Only lines below containing the string "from" should be counted; please give that count by itself.
———
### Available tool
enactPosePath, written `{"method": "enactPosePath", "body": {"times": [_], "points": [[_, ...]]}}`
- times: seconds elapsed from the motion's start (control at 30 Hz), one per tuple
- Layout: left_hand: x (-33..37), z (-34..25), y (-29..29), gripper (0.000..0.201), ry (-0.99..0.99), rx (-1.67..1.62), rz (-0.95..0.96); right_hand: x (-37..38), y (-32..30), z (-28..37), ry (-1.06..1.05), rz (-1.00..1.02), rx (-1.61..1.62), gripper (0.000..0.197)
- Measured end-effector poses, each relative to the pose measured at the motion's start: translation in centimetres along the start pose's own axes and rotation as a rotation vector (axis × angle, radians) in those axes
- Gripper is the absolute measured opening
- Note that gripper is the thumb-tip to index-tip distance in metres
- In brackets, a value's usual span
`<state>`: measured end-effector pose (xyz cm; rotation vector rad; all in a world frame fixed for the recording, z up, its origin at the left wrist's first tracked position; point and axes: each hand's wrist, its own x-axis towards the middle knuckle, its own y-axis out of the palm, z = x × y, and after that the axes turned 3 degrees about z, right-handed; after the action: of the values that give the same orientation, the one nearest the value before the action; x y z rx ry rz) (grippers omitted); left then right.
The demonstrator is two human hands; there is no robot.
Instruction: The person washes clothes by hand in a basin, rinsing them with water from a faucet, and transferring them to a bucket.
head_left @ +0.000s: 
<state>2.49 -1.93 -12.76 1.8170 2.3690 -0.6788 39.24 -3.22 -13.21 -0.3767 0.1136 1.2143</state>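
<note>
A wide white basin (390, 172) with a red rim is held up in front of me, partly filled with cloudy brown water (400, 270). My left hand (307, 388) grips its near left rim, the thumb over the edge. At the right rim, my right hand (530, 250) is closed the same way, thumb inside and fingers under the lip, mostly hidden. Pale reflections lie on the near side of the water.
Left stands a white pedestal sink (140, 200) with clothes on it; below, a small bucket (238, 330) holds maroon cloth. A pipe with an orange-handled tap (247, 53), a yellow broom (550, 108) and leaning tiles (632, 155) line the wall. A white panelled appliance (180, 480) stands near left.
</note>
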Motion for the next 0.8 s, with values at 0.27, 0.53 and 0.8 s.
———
SOLUTION TO THIS TASK:
2